* [WHAT TO DO]:
Nothing in the listing should be altered when it is copied, and no picture goes into the copy.

* [GIVEN INFORMATION]:
┌──
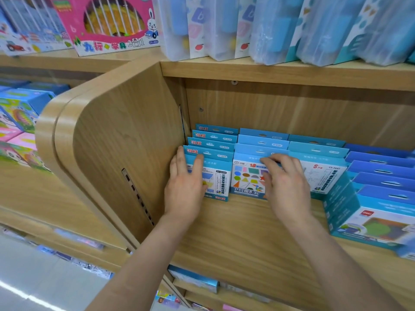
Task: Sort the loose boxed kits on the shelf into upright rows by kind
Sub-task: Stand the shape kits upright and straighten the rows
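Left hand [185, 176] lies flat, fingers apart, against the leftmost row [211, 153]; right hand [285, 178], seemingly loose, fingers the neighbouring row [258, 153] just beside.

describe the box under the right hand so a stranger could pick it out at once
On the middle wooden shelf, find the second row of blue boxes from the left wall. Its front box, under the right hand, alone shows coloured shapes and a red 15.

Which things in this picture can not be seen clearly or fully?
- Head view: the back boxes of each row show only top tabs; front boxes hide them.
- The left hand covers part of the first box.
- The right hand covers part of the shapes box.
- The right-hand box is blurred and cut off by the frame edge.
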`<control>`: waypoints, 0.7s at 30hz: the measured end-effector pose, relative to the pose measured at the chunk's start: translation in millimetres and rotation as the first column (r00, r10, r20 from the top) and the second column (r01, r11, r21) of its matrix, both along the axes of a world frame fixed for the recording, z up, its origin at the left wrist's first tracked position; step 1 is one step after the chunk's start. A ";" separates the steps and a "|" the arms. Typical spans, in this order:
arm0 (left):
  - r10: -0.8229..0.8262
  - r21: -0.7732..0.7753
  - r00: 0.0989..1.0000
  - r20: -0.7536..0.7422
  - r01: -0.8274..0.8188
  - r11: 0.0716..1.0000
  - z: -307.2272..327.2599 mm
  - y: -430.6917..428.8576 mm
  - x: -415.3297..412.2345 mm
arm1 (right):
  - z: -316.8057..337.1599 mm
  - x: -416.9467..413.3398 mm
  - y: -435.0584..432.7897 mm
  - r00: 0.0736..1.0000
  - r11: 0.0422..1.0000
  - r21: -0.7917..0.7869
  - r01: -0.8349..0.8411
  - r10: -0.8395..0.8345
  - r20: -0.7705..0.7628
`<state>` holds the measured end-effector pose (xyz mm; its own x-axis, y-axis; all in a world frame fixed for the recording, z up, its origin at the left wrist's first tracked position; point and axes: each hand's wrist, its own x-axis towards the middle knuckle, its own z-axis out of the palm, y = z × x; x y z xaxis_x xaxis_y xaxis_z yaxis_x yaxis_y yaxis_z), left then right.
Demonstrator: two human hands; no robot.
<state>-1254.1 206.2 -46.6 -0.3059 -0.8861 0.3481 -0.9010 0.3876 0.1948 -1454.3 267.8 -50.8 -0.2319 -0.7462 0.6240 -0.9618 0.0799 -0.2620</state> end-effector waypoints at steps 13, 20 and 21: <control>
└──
* [SOLUTION]:
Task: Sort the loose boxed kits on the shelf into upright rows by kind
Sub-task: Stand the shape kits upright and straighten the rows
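Left hand [185, 176] lies flat, fingers apart, against the leftmost row [211, 153]; right hand [285, 178], seemingly loose, fingers the neighbouring row [258, 153] just beside.

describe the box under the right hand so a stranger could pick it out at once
On the middle wooden shelf, find the second row of blue boxes from the left wall. Its front box, under the right hand, alone shows coloured shapes and a red 15.

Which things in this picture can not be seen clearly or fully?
- Head view: the back boxes of each row show only top tabs; front boxes hide them.
- The left hand covers part of the first box.
- The right hand covers part of the shapes box.
- The right-hand box is blurred and cut off by the frame edge.
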`<control>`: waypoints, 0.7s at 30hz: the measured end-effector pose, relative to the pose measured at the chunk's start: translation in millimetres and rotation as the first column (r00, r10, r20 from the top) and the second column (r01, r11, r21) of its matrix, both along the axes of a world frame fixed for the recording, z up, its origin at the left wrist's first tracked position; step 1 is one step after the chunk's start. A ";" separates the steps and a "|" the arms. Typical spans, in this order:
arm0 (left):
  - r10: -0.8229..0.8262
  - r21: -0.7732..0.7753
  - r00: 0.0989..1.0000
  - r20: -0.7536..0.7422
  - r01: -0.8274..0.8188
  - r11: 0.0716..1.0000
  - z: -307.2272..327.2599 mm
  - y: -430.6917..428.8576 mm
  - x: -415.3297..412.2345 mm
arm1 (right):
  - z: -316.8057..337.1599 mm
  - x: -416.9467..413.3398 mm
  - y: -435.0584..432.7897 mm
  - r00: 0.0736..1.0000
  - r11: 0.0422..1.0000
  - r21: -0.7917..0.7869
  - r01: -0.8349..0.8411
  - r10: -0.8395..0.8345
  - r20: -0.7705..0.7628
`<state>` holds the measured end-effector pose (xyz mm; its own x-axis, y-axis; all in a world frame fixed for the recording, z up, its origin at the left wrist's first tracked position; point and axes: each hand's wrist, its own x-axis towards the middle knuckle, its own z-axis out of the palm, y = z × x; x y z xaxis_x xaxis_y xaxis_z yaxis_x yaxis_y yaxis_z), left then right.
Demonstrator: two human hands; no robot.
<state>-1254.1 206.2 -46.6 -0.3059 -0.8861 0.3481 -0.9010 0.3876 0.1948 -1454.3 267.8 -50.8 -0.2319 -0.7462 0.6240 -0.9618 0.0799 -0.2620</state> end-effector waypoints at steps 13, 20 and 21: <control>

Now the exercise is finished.